What to work on —
In the listing below, find the line that contains "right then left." and the line that contains "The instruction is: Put". Quote both and every line between them, exactly, and nothing more.

++++

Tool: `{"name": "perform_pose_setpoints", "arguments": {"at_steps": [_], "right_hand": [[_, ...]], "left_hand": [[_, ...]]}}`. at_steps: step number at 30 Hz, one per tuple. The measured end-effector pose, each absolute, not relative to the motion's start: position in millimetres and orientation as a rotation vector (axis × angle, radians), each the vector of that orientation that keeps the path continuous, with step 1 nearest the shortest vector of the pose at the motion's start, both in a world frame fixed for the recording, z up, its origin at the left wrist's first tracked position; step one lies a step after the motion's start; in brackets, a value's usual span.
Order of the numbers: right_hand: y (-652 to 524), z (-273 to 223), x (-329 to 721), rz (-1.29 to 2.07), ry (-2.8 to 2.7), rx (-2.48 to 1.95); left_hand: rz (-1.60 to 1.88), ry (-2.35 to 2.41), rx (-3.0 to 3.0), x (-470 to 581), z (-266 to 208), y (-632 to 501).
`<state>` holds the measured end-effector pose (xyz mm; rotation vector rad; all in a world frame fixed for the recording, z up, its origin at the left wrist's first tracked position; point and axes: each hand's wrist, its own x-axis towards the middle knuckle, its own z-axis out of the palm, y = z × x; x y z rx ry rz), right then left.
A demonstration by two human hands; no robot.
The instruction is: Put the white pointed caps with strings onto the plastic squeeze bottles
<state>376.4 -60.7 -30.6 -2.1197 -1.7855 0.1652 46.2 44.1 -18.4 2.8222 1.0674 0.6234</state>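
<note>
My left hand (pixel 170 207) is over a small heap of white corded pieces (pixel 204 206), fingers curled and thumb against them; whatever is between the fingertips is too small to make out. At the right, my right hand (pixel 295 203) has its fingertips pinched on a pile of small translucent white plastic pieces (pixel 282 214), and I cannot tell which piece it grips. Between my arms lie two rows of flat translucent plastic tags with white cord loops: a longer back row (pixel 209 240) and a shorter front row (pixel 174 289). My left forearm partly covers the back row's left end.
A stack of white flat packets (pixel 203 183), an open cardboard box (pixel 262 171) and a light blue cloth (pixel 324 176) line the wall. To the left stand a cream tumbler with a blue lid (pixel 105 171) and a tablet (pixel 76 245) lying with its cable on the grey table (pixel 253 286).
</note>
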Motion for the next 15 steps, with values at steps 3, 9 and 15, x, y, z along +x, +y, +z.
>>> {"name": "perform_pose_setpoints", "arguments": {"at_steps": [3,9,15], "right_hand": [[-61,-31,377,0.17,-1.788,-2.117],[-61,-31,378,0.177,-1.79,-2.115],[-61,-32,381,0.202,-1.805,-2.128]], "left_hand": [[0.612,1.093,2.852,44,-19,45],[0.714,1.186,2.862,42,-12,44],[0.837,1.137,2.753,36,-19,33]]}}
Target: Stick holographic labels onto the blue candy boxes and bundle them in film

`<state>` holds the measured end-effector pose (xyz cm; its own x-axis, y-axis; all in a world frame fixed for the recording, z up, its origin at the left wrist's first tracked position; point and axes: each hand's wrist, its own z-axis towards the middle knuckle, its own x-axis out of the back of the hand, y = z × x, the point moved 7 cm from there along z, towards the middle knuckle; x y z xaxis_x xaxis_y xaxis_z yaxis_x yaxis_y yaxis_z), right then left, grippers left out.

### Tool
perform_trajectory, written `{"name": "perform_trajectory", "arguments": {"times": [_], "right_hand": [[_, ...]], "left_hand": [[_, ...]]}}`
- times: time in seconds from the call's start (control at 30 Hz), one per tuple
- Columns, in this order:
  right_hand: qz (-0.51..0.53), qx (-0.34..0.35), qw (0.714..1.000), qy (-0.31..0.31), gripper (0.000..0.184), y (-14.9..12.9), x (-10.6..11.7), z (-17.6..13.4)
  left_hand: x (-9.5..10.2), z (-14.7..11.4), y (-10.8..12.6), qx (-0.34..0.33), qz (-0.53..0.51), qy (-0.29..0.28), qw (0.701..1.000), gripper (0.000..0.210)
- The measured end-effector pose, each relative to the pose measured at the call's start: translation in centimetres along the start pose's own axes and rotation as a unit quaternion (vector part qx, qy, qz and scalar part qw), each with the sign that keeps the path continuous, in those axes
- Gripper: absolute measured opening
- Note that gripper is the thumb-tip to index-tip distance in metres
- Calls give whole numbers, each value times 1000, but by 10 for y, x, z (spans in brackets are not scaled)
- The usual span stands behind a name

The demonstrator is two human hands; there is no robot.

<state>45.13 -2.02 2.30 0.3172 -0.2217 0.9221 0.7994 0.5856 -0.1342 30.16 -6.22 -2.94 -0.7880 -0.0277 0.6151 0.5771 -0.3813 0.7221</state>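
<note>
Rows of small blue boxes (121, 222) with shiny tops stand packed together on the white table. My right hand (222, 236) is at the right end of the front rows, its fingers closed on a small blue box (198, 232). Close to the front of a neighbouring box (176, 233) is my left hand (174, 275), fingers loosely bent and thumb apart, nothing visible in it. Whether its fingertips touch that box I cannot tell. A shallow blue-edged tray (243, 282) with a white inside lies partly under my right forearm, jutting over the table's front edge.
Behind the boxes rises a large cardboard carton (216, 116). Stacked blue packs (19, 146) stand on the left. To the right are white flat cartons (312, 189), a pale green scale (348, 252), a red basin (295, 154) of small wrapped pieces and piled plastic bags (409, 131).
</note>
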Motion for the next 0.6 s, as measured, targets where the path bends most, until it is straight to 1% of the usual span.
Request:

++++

Your solution —
`<state>` holds the measured end-effector pose (xyz mm; rotation vector rad; all in a world frame fixed for the recording, z up, its origin at the left wrist's first tracked position; point and axes: each hand's wrist, its own x-axis towards the middle knuckle, its own z-axis out of the palm, y = z × x; x y z rx ry rz), right then left.
A demonstration by two human hands; no robot.
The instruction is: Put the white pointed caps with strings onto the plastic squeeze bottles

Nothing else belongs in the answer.